Lot Essay
‘The surface of [Picasso’s] late paintings has a freedom, a plasticity, that was never there before; they are more spontaneous, more expressive and more instinctive than virtually all his previous work’ – John Richardson
‘Paintings are but research and experiment. I never do a painting as a work of art. All of them are researches. I search incessantly and there is a logical sequence in all this research. That is why I number them. It’s an experiment in time.’ – Pablo Picasso
Executed on 30 April 1972, Tête emerged during the last great burst of creative energy that marked Pablo Picasso’s painterly activities, and is among the final compositions in oil the artist ever produced. A testament to his irrepressible verve and undiminished capacity for invention, the canvases he produced during this late period of his career are filled by bold, gestural images that revel in the very act of painting itself, their surfaces alive with the raw enthusiasm and pure physicality of Picasso’s painterly vision. In Tête, the ruffled neckline of the gentleman’s tunic implies that the figure is one of Picasso’s dashing mousquetaires, mock-heroic cavaliers which drew inspiration from the art of Rembrandt, Hals and Velázquez. Typically sporting elaborate costumes and adopting dandyish poses, these mousquetaires were playfully ascribed specific personalities by the artist: Hélène Parmelin recalled how he would pull out pictures featuring these debonair characters, and pointing to one or another, remark, ‘With this one you’d better watch out. That one makes fun of us. That one is enormously satisfied. This one is a grave intellectual. And that one… look how sad he is, the poor guy. He must be a painter…’ (Picasso, quoted in F. Calvo Serraller and J. Semprun, eds., Picasso: Tradition and Avant-garde, exh. cat., Madrid, 2006, p. 340). At the dawn of the 1970s, Picasso moved towards a tighter, close-up view of the mousquetaires, typically limiting himself to a bust-length depiction, in which the facial features and the strength of his character’s gaze were granted a new prominence.
For these male heads and busts, Picasso adopted a gestural, painterly shorthand, in which a set of sweeping, overlaid and intersecting strokes of thick paint were used to denote the character’s physiognomy, variously suggesting the shape of a nose, the shadow on a cheek, a pair of wide open eyes and a raised brow. In Tête, this bold brushwork is contrasted against the delicate, continuous, coiling lines used to represent the man’s shoulder-length curly hair, which seem almost incised into the canvas. Even the background has been painted in such a way that the viewer is intensely aware of the contact between the artist’s brush and the canvas, each daub of colour capturing a sense of the energy with which Picasso approached the composition and played with his materials.
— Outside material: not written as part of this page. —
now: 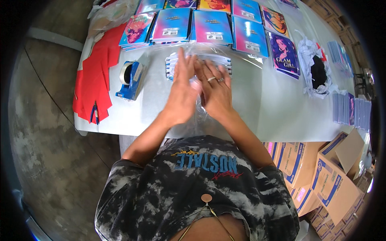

Writing about these late paintings, John Richardson described the sheer freedom of this approach, and the intent with which the artist adopted this style: ‘In the past, dexterity, or rather his ingenious attempts to conceal dexterity, had on occasion got the better of him. Seldom, however, in the last paintings. The technique is very much there, above all the infinite variety of the formal invention and the wonderful plasticity of the paint, but it is never an end in itself… The point was to preserve the directness and spontaneity of his first rush of inspiration, to be as free and loose and expressive as possible. In old age, Picasso had finally discovered how to take liberty with space and form, colour and light, fact and fiction…’ (J. Richardson, ‘L’Epoque Jacqueline,’ in Late Picasso: Paintings, sculpture, drawings, prints 1953-1972, exh. cat., London, 1988, p. 42).
Tête featured in Picasso’s second exhibition at the Palais des Papes in Avignon, staged during the spring of 1973 and intended as a sequel to the lucrative show held in the same venue three years previously. However, this would prove to be the final installation the artist personally chose artworks for, as he passed away shortly before the opening, on 8 April. As such, the exhibition proved a fitting elegy for the great master, showcasing 201 oil paintings, all produced between February 1970 and the end of 1972, each of which offered proof of the astonishing vigour and tireless productivity that had marked his final years. While a sizable proportion of the paintings in the exhibition continued themes explored extensively in the inaugural show, there was an increased focus on such close-up portraits of lone figures as seen in Tête – primarily musketeers, matadors, and harlequins, many of which seemed ready to burst from the confines of their canvases. Considered en masse in this way, these paintings revealed the extent to which Picasso continued to push the boundaries of his art right up until his final days, taking painting to pieces in order to reconstruct it again in new and unexpected ways.